Но и с действующего аэродрома в эту ночь нам больше взлететь не удалось — вражеские самолеты блокировали нас до утра. К счастью, от бомбардировки никто из людей не пострадал, остались невредимыми и наши самолеты. Убито было только несколько десятков колхозных коров, пасшихся вблизи аэродромов.

Больше всех довольны были интенданты: без забот и хлопот они могли обеспечить столовую свежим мясом.

Несколько дней гитлеровцы нас не беспокоили. Но в середине сентября, когда только наступили вечерние сумерки и мы готовились к вылету, послышался нарастающий гул моторов немецких бомбардировщиков. Мы прекратили всякое движение на аэродроме, весь личный состав укрылся в вырытых щелях и окопах. К сожалению, бойцы стартового наряда не успели погасить взлетно-посадочные огни.

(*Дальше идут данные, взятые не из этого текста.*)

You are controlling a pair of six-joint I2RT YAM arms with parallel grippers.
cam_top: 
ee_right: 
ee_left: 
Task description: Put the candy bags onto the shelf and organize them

Над нами противно завыли падающие бомбы. Пять бомб упали вблизи стартовых огней, пятнадцать разорвались вокруг аэродрома. Фашистские летчики настолько осмелели, что начали снижаться и обстреливать нас из бортовых пулеметов… Вылететь на боевое задание в эту ночь нам не удалось. Утешало только то, что и в этот раз личный состав и материальная часть не пострадали.